TASK INSTRUCTIONS:
Please transcribe exactly, and only, the lines of the data below between the line holding "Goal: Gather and" and the line holding "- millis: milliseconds", inclusive.

Data items
═══
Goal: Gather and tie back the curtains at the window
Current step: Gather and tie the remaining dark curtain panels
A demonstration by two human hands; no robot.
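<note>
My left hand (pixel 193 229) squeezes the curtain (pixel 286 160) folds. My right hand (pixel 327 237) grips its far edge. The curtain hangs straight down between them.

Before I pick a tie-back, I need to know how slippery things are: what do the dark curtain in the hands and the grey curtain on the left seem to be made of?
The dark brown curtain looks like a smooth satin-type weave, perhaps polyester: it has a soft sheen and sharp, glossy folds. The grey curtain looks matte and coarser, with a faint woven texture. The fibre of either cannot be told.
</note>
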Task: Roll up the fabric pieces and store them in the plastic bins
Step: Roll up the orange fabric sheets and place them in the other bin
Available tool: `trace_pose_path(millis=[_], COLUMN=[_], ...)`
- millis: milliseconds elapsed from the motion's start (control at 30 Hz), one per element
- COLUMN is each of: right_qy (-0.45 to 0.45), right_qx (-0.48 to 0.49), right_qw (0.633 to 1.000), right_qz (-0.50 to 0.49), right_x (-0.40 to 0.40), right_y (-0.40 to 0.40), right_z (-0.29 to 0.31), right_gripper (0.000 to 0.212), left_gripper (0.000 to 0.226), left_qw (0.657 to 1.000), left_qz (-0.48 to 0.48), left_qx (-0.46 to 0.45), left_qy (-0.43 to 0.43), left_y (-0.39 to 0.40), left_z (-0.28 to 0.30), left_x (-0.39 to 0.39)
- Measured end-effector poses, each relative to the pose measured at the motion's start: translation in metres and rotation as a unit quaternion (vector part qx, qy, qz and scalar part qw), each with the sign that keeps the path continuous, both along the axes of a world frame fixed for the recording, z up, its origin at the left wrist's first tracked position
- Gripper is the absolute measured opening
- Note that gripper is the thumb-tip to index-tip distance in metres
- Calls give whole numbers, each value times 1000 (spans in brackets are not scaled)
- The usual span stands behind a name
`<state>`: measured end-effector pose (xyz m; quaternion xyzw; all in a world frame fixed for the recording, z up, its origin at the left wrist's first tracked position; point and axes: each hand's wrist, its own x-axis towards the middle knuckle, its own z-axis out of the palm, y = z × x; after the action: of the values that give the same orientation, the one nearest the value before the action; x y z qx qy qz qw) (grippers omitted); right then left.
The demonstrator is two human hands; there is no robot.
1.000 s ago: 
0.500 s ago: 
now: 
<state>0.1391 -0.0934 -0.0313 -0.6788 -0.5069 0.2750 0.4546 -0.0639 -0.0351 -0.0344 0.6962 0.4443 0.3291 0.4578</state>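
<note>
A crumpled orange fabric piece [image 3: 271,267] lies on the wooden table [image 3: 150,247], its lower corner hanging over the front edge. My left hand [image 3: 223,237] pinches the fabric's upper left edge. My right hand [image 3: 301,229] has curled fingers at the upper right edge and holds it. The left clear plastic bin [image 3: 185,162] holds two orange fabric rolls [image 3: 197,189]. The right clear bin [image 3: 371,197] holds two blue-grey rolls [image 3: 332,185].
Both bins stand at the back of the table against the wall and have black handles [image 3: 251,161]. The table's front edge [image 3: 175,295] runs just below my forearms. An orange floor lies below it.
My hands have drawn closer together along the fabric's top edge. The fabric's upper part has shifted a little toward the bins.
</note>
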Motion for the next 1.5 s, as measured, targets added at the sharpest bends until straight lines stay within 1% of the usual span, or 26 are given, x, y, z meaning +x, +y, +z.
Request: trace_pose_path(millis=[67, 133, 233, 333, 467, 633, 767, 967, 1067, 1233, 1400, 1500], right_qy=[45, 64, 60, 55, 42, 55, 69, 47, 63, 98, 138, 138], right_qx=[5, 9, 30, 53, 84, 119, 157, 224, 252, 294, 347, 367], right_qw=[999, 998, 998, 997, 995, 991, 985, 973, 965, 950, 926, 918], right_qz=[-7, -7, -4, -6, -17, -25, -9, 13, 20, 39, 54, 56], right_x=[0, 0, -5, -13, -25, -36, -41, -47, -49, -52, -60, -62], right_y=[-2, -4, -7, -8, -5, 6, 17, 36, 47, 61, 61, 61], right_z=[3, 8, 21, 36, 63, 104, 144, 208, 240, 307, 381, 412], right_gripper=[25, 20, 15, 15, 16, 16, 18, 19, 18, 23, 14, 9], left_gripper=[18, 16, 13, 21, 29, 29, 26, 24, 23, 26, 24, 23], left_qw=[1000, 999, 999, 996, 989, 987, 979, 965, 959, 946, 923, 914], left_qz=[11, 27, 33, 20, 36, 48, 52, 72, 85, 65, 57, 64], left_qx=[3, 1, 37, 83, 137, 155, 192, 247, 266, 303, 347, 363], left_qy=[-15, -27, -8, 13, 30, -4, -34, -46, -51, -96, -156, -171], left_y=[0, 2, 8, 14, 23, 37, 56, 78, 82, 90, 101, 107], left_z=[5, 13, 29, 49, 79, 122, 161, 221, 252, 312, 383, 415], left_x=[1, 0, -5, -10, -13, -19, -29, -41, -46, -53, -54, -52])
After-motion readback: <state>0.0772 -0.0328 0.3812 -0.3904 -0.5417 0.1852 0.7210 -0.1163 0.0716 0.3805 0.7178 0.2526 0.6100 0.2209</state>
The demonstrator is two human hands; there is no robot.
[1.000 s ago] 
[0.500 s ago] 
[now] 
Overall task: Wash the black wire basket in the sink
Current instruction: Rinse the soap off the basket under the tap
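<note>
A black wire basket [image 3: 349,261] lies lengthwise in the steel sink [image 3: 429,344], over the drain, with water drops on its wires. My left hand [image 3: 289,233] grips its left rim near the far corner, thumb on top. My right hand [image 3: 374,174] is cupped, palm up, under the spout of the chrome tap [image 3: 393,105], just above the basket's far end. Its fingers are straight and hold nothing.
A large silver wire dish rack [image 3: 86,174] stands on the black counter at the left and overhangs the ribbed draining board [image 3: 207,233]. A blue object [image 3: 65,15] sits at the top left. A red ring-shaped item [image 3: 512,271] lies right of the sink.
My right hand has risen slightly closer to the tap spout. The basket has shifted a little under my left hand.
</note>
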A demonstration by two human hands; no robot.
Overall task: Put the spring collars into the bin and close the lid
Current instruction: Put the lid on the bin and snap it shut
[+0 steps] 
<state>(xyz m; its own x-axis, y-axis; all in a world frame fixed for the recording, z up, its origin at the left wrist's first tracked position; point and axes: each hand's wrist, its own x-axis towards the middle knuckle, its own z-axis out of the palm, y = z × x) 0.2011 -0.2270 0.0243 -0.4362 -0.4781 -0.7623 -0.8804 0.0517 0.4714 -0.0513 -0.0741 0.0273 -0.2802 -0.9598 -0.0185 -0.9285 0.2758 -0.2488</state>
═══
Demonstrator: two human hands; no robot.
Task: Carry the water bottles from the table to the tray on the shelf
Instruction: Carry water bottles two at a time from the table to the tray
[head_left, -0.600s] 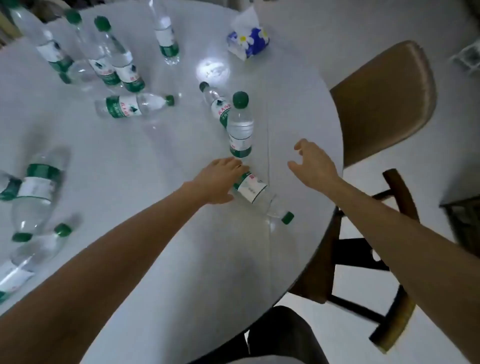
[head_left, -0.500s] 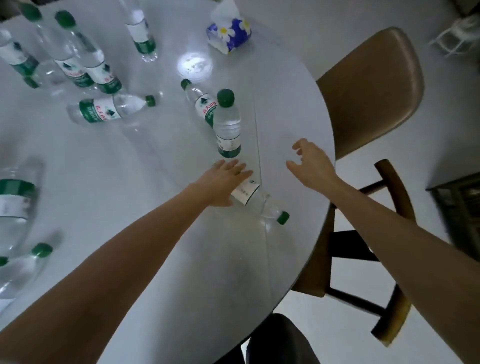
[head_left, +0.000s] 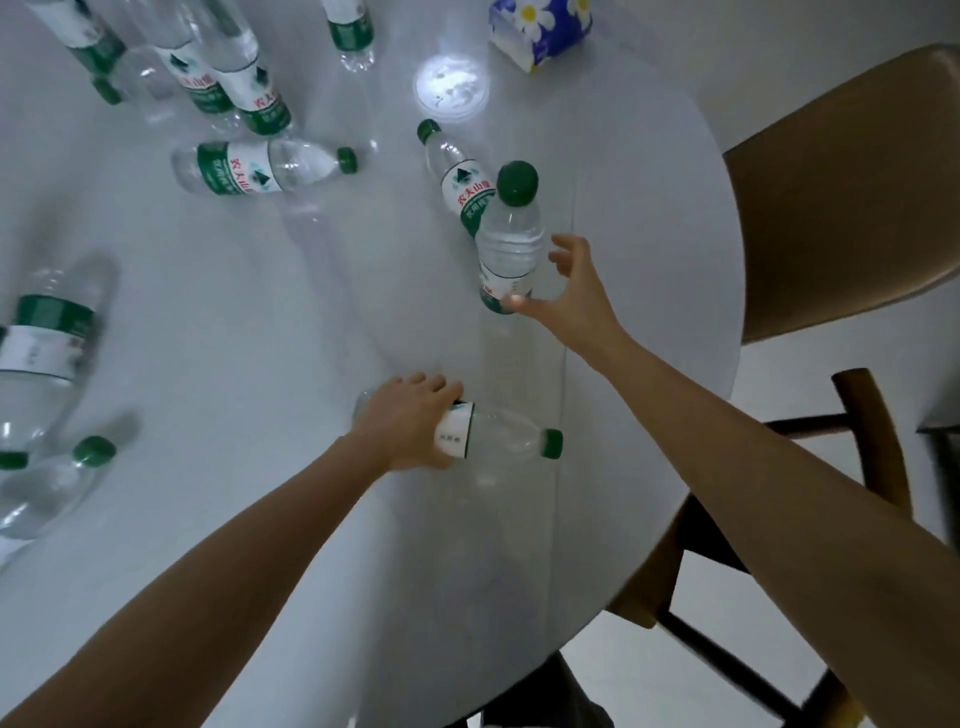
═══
TASK ANSWER:
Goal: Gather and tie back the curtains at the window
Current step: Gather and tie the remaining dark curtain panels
A demonstration by two human hands; no robot.
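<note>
My left hand (pixel 193 229) squeezes the curtain (pixel 286 160) folds. My right hand (pixel 327 237) grips its far edge. The curtain hangs straight down between them.

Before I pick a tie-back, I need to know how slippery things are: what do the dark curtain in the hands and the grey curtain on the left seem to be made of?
The dark brown curtain looks like a smooth satin-type weave, perhaps polyester: it has a soft sheen and sharp, glossy folds. The grey curtain looks matte and coarser, with a faint woven texture. The fibre of either cannot be told.
</note>
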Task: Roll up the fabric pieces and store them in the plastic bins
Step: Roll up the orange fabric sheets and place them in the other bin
Available tool: `trace_pose_path(millis=[_], COLUMN=[_], ...)`
- millis: milliseconds elapsed from the motion's start (control at 30 Hz), one per element

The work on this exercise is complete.